• Task brief
The lines below are to be quoted exactly, from the first through the one that contains "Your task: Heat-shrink".
· · · · · · ·
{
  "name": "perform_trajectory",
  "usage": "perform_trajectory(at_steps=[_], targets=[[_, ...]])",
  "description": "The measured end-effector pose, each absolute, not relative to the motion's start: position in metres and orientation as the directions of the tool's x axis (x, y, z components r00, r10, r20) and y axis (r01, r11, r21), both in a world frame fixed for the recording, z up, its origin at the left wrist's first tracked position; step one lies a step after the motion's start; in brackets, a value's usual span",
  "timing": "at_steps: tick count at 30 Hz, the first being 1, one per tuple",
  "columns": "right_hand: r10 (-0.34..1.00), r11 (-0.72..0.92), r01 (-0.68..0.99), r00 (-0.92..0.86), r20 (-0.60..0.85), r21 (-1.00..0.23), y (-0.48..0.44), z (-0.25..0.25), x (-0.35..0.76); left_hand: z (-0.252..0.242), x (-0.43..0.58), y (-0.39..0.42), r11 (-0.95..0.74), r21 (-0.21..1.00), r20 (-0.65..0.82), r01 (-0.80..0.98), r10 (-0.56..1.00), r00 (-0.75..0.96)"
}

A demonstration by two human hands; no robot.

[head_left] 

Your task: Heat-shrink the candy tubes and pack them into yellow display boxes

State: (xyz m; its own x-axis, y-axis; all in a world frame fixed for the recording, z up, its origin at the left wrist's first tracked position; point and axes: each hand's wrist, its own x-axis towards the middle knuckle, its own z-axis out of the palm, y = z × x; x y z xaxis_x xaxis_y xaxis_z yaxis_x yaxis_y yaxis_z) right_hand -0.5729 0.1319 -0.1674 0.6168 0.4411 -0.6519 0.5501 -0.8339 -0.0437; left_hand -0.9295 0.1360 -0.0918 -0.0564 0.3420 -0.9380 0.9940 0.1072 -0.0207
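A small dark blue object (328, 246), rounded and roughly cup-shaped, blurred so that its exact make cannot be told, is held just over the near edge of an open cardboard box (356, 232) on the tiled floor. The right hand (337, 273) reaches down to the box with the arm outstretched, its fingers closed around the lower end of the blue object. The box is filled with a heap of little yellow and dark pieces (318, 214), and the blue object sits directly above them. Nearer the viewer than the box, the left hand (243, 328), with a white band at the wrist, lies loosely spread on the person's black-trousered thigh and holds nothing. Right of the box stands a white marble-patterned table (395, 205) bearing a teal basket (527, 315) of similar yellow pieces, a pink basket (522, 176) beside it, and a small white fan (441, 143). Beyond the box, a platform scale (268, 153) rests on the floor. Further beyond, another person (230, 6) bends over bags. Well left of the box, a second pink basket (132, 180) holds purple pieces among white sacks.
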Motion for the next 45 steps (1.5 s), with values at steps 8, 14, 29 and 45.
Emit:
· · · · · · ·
• Answer space
{
  "name": "perform_trajectory",
  "usage": "perform_trajectory(at_steps=[_], targets=[[_, ...]])",
  "description": "The measured end-effector pose, each absolute, not relative to the motion's start: position in metres and orientation as the directions of the tool's x axis (x, y, z components r00, r10, r20) and y axis (r01, r11, r21), both in a world frame fixed for the recording, z up, its origin at the left wrist's first tracked position; step one lies a step after the motion's start; in brackets, a value's usual span",
  "timing": "at_steps: tick count at 30 Hz, the first being 1, one per tuple",
  "columns": "right_hand: r10 (-0.34..1.00), r11 (-0.72..0.92), r01 (-0.68..0.99), r00 (-0.92..0.86), r20 (-0.60..0.85), r21 (-1.00..0.23), y (-0.48..0.44), z (-0.25..0.25), x (-0.35..0.76); left_hand: z (-0.252..0.242), x (-0.43..0.58), y (-0.39..0.42), r11 (-0.95..0.74), r21 (-0.21..1.00), r20 (-0.65..0.82), r01 (-0.80..0.98), r10 (-0.56..1.00), r00 (-0.75..0.96)"
}

A demonstration by two human hands; no robot.

[head_left] 

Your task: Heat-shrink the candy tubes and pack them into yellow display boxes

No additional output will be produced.